Forwarded Message: Received: by alpha.c2.org for me@alpha.c2.org From nobody@flame.sinet.org Fri Jan 27 11:42:38 1995 Received: from myriad.pc.cc.cmu.edu (MYRIAD.PC.CC.CMU.EDU [128.2.93.177]) by infinity.c2.org (8.6.9/8.6.9) with SMTP id LAA24850 for <me@alpha.c2.org>; Fri, 27 Jan 1995 11:42:38 -0800 Received: from flame.sinet.org by myriad.pc.cc.cmu.edu (Linux Smail3.1.28.1 #12) id m0rXwcA-000vFYC; Fri, 27 Jan 95 14:45 EST Message-Id: <m0rXwcA-000vFYC@myriad.pc.cc.cmu.edu> Date: Fri, 27 Jan 95 14:45 EST Subject: test To: me@alpha.c2.org From: nobody@flame.sinet.org (Anonymous) Comments: This message did not originate from the above address. It was automatically remailed by an anonymous mail service. Please report inappropriate use to <complaints@flame.sinet.org>
John A. Perry wrote:
First of all, I hope you don't mind me posting this to a couple of lists as I find your questions pertinent and should be of value to many readers.
Oops, I actually meant to direct it to the list myself, but forgot to edit my headers. Sure.
To what extent can the operator of such a remailer really hide his actual site?
It depends on the level of control the remailer operator has on the site that the remailer operates from.
Assume root.
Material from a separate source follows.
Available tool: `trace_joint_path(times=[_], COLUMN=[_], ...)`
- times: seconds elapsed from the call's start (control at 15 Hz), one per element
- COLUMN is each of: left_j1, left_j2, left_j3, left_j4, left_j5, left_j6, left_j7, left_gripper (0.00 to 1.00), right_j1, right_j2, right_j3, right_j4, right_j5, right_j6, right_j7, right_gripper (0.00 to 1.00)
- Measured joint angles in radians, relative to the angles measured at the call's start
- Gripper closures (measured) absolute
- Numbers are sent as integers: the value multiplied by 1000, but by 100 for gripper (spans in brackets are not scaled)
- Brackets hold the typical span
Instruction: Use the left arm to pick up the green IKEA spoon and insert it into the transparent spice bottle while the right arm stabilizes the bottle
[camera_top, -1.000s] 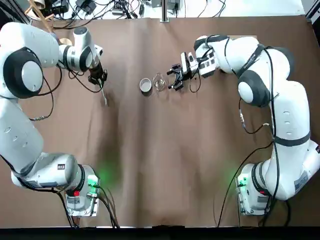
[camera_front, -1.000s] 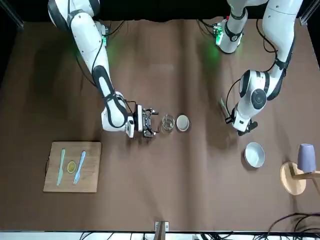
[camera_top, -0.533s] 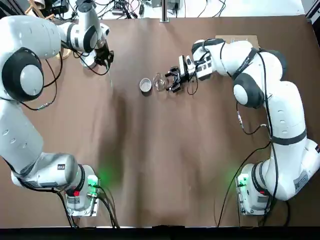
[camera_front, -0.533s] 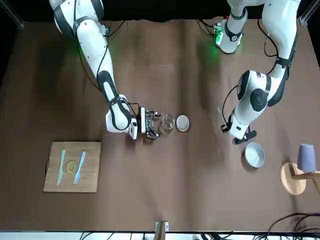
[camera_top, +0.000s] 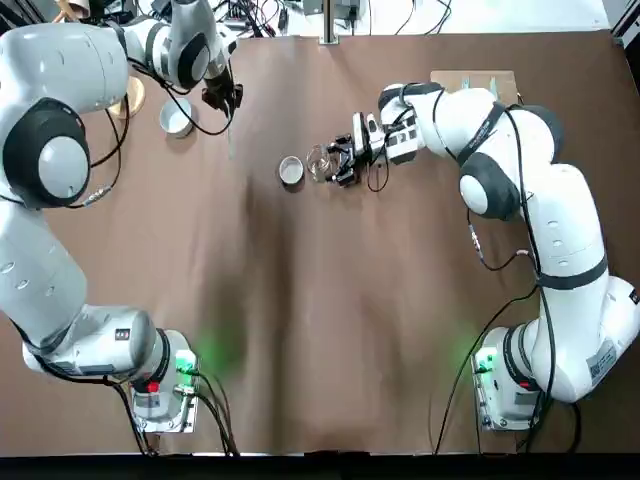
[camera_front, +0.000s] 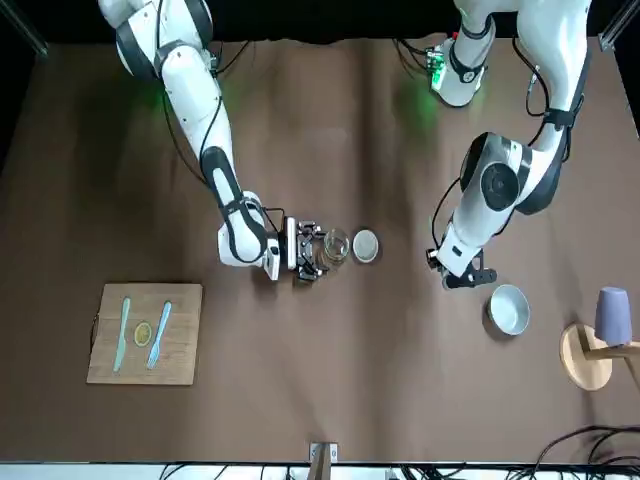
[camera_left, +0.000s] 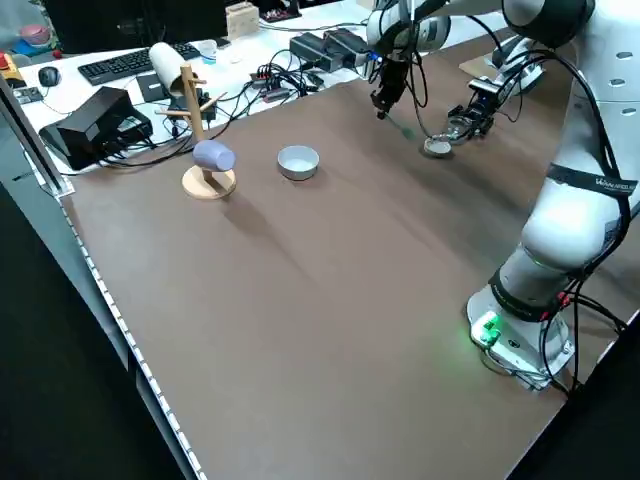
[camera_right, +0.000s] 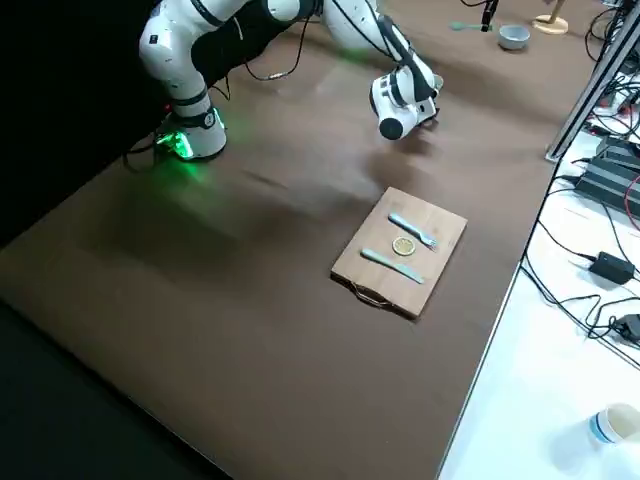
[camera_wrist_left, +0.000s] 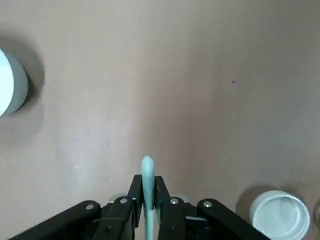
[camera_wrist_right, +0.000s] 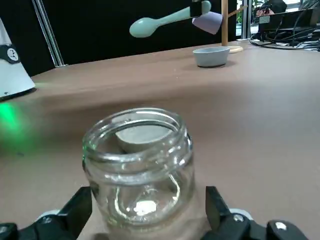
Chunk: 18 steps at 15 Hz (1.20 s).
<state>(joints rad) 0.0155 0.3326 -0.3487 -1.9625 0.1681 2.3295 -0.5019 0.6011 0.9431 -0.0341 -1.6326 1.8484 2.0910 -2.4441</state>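
The transparent spice bottle (camera_wrist_right: 139, 167) stands upright on the surface between the right gripper's (camera_top: 338, 162) parted jaws. Well apart from it, near the white bowl (camera_top: 178, 117), the left gripper (camera_wrist_left: 148, 194) clamps the green IKEA spoon (camera_wrist_left: 147, 186) above the surface.

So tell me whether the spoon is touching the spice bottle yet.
Apart. In the right wrist view the green IKEA spoon hangs in the air well beyond the transparent spice bottle, held by the left gripper.
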Motion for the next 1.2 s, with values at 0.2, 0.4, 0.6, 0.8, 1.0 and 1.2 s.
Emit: trace_joint_path(times=[0.2,0.4,0.6,0.8,1.0,1.2], left_j1=[0,0,1,1,3,0], left_j2=[2,3,11,18,20,26], left_j3=[-26,-51,-78,-101,-102,-105], left_j4=[26,48,68,85,95,101], left_j5=[0,0,0,0,0,0], left_j6=[-1,-4,-4,-6,-27,-37], left_j7=[8,8,14,28,83,116], left_gripper=[87,87,87,87,87,87], right_j1=[28,48,53,54,54,54], right_j2=[4,7,11,17,20,21], right_j3=[0,0,0,0,0,0], right_j4=[10,16,18,18,19,19], right_j5=[22,38,45,57,62,63], right_j6=[3,17,18,18,16,16], right_j7=[0,0,0,0,-1,-1], right_gripper=[0,0,0,0,0,0])
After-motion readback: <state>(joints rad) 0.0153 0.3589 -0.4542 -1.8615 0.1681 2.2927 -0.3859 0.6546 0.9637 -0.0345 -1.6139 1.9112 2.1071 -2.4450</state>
I know that you can set the 'masquerade as' thing in sendmail, but of course any other SMTP agents you deal with are going to correctly identify you when you 'HELO' and you're going to wind up in the header, somewhere... (well, except smail 3.1, and probably others.) -- I'm assuming here the best one will be able to do will be equivalent to a forgery via port 25. --Craig
"Craig A. Johnston" <caj@tower.stc.housing.washington.edu> wrote:
John A. Perry wrote:
First of all, I hope you don't mind me posting this to a couple of lists as I find your questions pertinent and should be of value to many readers.
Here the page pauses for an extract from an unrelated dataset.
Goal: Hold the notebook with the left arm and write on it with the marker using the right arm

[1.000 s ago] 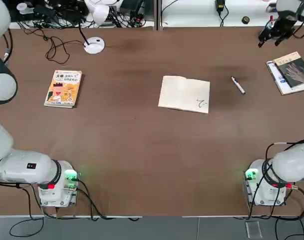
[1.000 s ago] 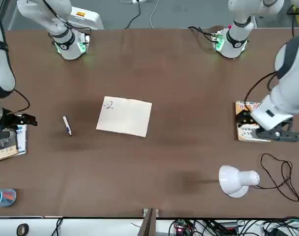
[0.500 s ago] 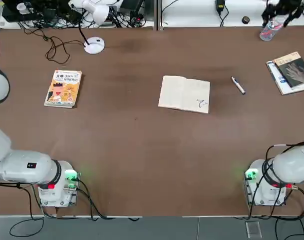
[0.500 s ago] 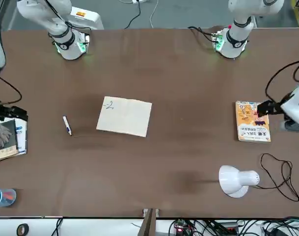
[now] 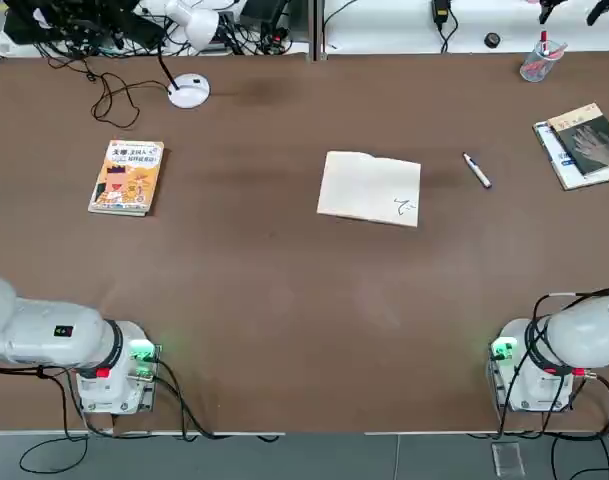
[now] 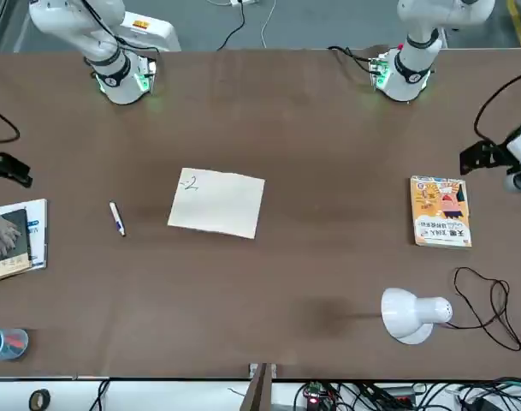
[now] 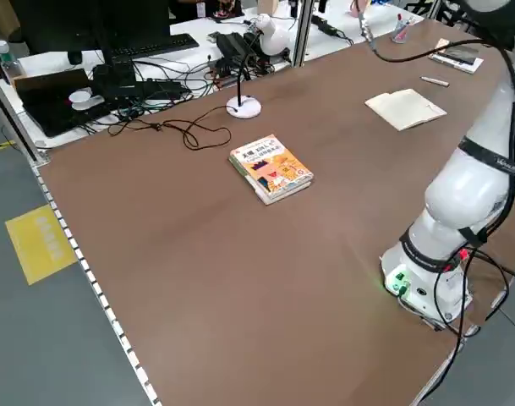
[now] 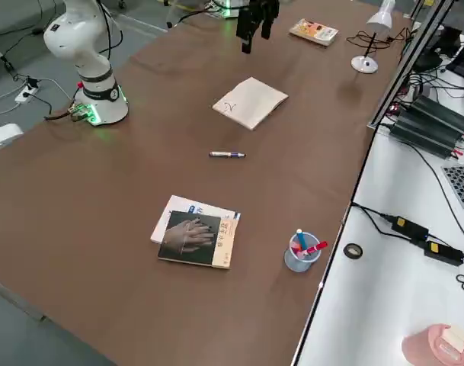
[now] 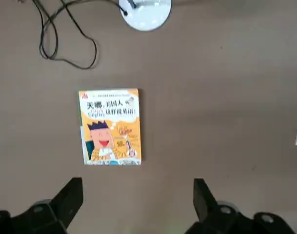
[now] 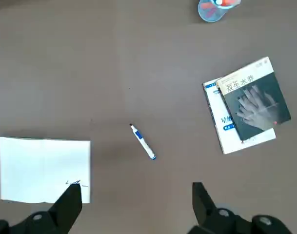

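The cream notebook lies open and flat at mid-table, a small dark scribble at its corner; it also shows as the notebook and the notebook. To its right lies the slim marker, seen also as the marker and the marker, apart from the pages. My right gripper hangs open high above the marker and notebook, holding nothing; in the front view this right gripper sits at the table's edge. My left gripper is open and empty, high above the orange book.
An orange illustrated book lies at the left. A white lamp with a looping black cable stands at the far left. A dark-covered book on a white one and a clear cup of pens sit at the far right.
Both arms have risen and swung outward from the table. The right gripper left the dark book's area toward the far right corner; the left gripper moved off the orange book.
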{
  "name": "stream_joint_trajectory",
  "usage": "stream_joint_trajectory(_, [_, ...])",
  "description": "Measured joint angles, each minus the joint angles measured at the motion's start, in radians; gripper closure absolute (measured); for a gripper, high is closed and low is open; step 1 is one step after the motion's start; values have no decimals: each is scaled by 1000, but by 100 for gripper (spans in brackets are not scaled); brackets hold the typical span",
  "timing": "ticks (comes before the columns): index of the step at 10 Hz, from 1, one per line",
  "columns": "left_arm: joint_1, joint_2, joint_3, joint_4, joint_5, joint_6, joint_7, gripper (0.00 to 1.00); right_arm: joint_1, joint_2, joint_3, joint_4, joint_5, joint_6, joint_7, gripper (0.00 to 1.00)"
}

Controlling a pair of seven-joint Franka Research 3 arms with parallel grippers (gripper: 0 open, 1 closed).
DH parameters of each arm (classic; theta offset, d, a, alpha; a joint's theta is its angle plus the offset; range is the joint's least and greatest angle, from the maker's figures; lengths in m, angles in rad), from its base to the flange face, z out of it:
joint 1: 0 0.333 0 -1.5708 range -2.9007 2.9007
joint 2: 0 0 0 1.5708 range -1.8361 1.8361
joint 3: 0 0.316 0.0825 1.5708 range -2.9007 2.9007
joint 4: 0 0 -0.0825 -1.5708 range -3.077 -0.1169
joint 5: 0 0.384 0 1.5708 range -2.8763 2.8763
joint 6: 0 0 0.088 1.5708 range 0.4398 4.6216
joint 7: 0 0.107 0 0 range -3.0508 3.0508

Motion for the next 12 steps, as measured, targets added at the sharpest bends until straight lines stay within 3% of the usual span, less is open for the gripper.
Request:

Oops, I actually meant to direct it to the list myself, but forgot to edit my headers. Sure.
To what extent can the operator of such a remailer really hide his actual site?
It depends on the level of control the remailer operator has on the site that the remailer operates from.
Assume root.
What if the remailer operator is not root? I will offer to forward mail for MX records to any address via my system (myriad.pc.cc.cmu.edu). If you want to run a remailer, and have it be completely hidden from nameserver lookups, ask John Perry to create an MX record for your domain which points to myriad.pc.cc.cmu.edu, and tell me the address you want it forwarded to. I will configure my SMTP daemon to forward all mail to your domain to the email address your remailer is run on.
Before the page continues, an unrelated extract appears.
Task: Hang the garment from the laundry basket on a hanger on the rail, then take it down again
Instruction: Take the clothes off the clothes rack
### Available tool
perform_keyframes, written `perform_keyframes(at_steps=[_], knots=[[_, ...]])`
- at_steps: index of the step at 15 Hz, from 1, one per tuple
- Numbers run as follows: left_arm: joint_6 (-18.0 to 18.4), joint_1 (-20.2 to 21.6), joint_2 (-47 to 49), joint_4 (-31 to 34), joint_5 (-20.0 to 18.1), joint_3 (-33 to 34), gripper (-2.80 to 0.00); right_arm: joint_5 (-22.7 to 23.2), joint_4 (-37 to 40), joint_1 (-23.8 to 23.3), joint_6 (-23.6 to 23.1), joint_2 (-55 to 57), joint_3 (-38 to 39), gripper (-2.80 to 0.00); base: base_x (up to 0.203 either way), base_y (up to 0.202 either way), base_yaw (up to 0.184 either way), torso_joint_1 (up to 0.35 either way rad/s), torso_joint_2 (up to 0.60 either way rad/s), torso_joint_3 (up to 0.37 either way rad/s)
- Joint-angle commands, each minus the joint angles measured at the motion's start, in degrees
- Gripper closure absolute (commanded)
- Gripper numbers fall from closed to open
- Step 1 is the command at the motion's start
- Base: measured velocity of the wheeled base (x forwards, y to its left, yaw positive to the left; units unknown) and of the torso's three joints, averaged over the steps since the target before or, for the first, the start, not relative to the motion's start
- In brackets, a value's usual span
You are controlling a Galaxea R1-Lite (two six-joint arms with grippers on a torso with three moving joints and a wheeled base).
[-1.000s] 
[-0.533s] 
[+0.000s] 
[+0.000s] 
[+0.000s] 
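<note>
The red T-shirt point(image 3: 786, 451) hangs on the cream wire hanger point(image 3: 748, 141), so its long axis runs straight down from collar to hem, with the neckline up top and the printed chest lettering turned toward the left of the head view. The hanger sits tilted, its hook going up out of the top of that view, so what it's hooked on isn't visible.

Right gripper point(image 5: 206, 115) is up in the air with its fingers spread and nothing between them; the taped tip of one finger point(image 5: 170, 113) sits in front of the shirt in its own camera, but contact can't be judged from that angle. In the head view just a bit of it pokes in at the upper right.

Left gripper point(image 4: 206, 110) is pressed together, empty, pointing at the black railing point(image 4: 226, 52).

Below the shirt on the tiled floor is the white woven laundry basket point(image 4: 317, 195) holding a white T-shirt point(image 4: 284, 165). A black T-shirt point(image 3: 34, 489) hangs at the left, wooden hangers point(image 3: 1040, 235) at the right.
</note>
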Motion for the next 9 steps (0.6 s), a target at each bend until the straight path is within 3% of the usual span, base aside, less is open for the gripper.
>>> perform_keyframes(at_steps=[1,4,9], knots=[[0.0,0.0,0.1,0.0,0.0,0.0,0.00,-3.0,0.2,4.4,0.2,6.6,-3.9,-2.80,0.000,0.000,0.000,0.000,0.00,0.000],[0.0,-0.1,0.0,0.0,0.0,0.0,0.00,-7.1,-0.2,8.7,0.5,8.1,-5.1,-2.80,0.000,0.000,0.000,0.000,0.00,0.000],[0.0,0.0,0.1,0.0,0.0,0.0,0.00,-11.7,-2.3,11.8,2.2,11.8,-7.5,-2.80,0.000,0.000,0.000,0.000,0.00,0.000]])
I know that you can set the 'masquerade as' thing in sendmail, but of course any other SMTP agents you deal with are going to correctly identify you when you 'HELO' and you're going to wind up in the header, somewhere... (well, except smail 3.1, and probably others.) -- I'm assuming here the best one will be able to do will be equivalent to a forgery via port 25.
Well, to obscure the origin of your outgoing mail, you could simply forward via another remailer. However, delivering directly to SMTP port 25 would probably be a good idea. Sendmail has an option to set the from using -f, but you have to have it configured to allow it. Normally only root, uucp and daemon are allowed to use this option.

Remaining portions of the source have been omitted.